↓↓↓

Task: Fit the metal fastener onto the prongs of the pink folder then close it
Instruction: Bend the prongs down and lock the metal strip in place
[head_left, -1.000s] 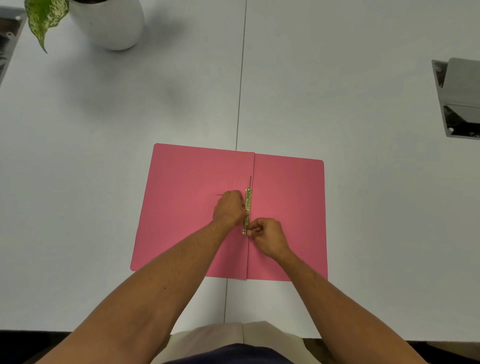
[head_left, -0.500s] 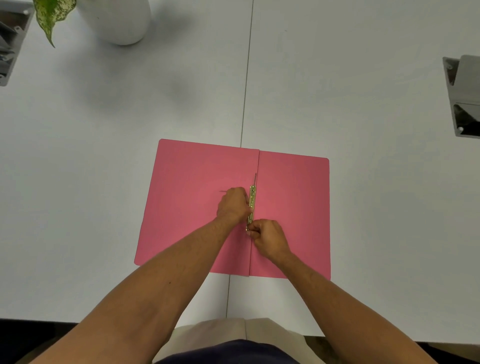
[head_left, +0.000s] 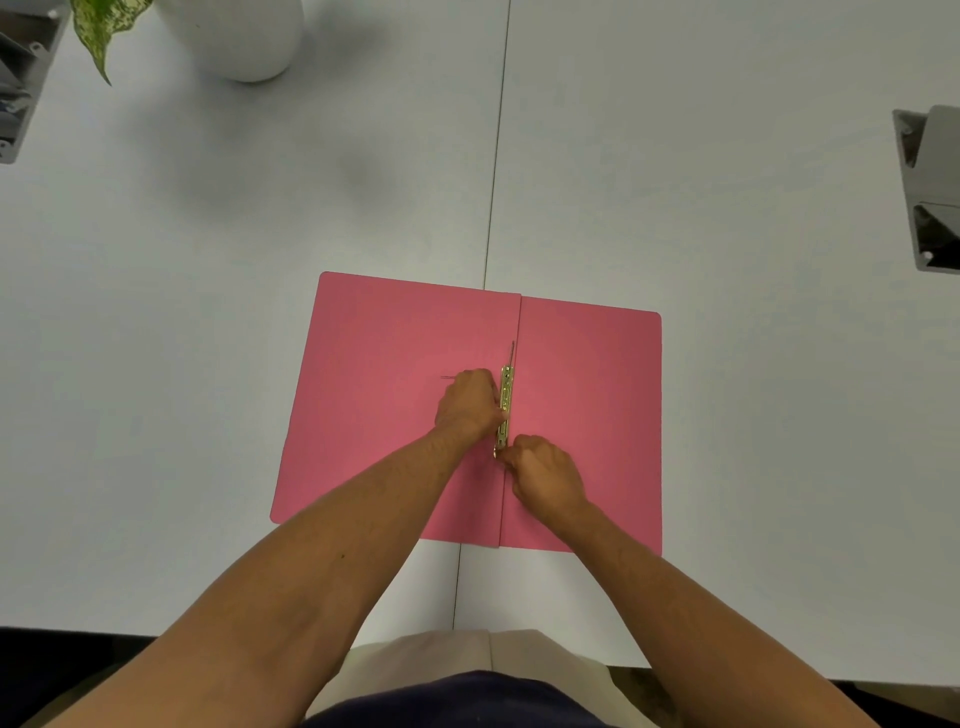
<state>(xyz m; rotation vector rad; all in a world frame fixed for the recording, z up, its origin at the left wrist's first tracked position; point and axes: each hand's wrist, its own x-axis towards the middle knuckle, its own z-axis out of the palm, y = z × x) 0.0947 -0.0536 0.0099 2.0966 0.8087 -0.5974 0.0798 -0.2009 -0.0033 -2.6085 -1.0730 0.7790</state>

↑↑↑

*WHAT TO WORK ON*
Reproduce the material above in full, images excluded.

*COMPLETED EXERCISE*
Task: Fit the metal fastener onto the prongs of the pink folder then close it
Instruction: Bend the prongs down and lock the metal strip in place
[head_left, -1.000s] 
[head_left, -0.500s] 
[head_left, +0.000s] 
<state>(xyz m; rotation vector rad; all in a world frame fixed for the recording, z up, its origin at the left wrist's first tracked position; point and axes: each hand's wrist, its own x-axis towards the middle knuckle, its own z-axis out of the palm, y = z × x) 0.0947 -0.0536 0.0099 2.0966 0.8087 -0.5974 0.0798 -0.2009 -0.0033 -2.6085 -1.0730 0.7790</state>

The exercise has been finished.